Ante la imposibilidad momentánea de responder esas preguntas, Vásquez, el narrador y personaje, se orienta hacia otros dos meandros de su relato, que desarrolla con gran solvencia. En uno de ellos, de clara orientación autobiográfica, narra las complicaciones médicas del embarazo de su esposa, el nacimiento de sus hijas gemelas, la vida en Europa. Allí da cuenta, a su vez, de la escritura de sus novelas. Entre ellas, la celebrada El ruido de las cosas al caer, lo que le permite incorporar de manera tangencial un elemento indispensable de la historia reciente de Colombia: esa esquirla vengativa llamada Pablo Escobar.
El segundo de estos meandros termina siendo el verdadero correlato de la novela. Se trata de la historia del asesinato, el 15 de octubre de 1914, del líder liberal Rafael Uribe Uribe. A este personaje pertenece el cráneo que, al igual que la vértebra de Gaitán, circulará clandestinamente entre diversas manos y a lo largo de varias décadas como reliquia y como prueba del delito. Desde una perspectiva histórica afín al liberalismo colombiano, en oposición al conservadurismo, el asesinato de Uribe Uribe tiene la condición fundacional, mítica, de un primer crimen. Lo que conduce, inevitablemente, a la concepción bíblica de un primer asesino. Y no otra es la interpretación que hace Carlos Carballo: la raza de Caín, que mató a Uribe Uribe, es la misma que mató a Jorge Eliézer Gaitán y es la misma que, abierta o secretamente, detenta el poder.

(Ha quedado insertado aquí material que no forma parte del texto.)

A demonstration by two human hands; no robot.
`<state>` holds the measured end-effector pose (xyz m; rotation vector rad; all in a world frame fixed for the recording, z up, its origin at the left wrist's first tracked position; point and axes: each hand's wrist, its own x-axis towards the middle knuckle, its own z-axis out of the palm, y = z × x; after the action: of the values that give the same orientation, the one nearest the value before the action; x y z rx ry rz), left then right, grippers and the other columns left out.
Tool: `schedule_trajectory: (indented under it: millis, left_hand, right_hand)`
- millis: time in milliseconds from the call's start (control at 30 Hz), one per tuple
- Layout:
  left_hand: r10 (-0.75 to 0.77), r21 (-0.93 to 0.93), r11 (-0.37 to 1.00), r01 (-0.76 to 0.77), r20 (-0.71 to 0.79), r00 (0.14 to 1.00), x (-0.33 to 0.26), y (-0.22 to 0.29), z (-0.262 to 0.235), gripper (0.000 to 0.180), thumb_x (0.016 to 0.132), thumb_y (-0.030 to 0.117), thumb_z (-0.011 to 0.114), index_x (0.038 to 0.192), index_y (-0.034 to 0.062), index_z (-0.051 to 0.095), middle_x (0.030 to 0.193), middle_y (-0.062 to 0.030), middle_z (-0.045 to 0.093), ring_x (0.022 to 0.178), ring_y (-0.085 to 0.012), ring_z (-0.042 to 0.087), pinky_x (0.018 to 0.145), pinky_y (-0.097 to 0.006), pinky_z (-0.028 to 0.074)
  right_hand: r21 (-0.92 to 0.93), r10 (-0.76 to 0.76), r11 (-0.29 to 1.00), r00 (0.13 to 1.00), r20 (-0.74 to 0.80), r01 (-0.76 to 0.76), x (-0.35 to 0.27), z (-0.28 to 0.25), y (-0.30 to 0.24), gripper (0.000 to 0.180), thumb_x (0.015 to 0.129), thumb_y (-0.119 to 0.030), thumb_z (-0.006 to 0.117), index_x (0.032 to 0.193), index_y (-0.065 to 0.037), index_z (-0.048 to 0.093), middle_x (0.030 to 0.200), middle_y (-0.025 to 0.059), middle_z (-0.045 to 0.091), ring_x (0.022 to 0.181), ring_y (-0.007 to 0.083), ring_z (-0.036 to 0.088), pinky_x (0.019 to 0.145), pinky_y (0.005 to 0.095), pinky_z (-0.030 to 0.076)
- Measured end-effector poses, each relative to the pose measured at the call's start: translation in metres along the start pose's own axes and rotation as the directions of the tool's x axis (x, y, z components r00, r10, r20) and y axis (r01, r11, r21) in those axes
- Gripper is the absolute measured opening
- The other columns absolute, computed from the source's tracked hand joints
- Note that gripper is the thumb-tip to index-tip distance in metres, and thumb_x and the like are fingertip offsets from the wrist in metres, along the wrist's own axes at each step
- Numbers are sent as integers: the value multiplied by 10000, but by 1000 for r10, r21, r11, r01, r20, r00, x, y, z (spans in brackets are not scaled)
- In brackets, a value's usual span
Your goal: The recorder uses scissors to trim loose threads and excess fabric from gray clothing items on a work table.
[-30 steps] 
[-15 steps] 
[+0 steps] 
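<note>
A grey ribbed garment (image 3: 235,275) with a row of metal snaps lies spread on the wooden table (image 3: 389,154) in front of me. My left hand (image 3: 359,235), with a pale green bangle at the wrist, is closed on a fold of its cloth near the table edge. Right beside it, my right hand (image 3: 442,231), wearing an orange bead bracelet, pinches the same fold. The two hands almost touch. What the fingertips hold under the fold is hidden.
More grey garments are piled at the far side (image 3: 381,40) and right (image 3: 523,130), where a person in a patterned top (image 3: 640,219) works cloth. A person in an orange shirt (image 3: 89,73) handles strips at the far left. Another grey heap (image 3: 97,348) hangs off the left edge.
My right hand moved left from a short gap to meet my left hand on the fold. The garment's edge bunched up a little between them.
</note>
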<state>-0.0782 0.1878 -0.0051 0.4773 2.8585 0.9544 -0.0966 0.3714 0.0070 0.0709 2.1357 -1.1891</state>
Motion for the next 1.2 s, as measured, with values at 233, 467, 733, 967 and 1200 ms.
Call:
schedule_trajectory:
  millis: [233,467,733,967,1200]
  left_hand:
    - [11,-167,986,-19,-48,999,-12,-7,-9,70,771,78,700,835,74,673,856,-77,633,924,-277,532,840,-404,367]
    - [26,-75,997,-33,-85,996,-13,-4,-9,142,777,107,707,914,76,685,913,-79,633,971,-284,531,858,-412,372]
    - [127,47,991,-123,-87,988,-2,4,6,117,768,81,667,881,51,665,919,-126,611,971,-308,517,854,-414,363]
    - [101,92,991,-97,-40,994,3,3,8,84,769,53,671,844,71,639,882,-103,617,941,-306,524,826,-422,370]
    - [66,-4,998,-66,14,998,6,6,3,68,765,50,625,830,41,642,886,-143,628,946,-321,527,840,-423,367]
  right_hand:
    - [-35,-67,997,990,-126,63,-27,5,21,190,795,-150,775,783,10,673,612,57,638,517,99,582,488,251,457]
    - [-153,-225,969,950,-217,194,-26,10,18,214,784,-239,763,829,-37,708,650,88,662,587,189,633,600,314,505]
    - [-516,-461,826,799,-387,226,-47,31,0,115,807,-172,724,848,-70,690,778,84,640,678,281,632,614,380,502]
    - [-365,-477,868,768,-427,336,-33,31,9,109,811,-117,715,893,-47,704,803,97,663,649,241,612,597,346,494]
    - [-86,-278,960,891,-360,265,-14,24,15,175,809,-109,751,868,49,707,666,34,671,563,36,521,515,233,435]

Por la amplitud que asume en el curso total de la historia, más que un meandro, el asesinato de Uribe Uribe y el posterior juicio a sus asesinos materiales, es el principal afluente del relato. De las nueves partes en que está dividida la novela, cuatro están dedicadas a este crimen, como si el autor quisiera dejar muy claro que de aquellas lluvias, estos lodos. Sin embargo, más allá de las circunstancias específicas del asesinato, quien (de nuevo) absorbe progresivamente la atención y deviene centro de los acontecimientos, es el personaje encargado de encontrar la verdad. En este caso, el joven inspector de Obras Públicas Marco Tulio Anzola.
Anzola es una especie de ancestro detectivesco del propio Carballo, el fundador de aquella raza de Abel que no sólo es condenada a sufrir la muerte del líder, sino que además es perseguida por la raza de Caín, con la bendición de Dios y de la iglesia católica. Este desmontaje del relato bíblico, cuyas enseñanzas quedan vaciadas por la amoralidad esencial de los hechos mundanos, sitúa a La forma de las ruinas en esa tradición de los vencidos de la que habla Ricardo Piglia, donde la Novela es una bomba que hace estallar –o, al menos, eso intenta– el relato centralizado, único, del Estado.
La intensidad de este conflicto entre la imaginación y el poder fluctúa en la medida en que el narrador pacta o no con la obsesión de Carballo. Este, a veces, es simplemente un loco, un paranoico y un retórico de la conspiración. Otras veces, como Hamlet, es un loco con método, que sabe que hay algo podrido en el reino. Lo cierto es que así como Vásquez se pregunta por las motivaciones de Carballo, uno también hace lo mismo con respecto al propio Vásquez. Pues, a fin de cuentas, ¿qué pueden tener en común dos personajes tan disímiles? La respuesta, por evidente, no es menos compleja: Colombia, el territorio de sus respectivos desvelos.
El regreso de Juan Gabriel Vásquez, tanto el de la ficción como el de la realidad, a su país natal, supone el retorno a las coordenadas y a los misterios del origen. A esos enclaves que, a pesar de todo, permanecen idénticos a sí mismos y que al regresar nos permiten decir que pertenecemos a un lugar y a una historia comunes: esa otra herencia que, inevitable como la genética, los padres transmiten a los hijos. Y donde, en noches de insomnio, ya no podemos distinguir, como un paisaje fundido en negro, lo vivido, lo soñado y lo temido.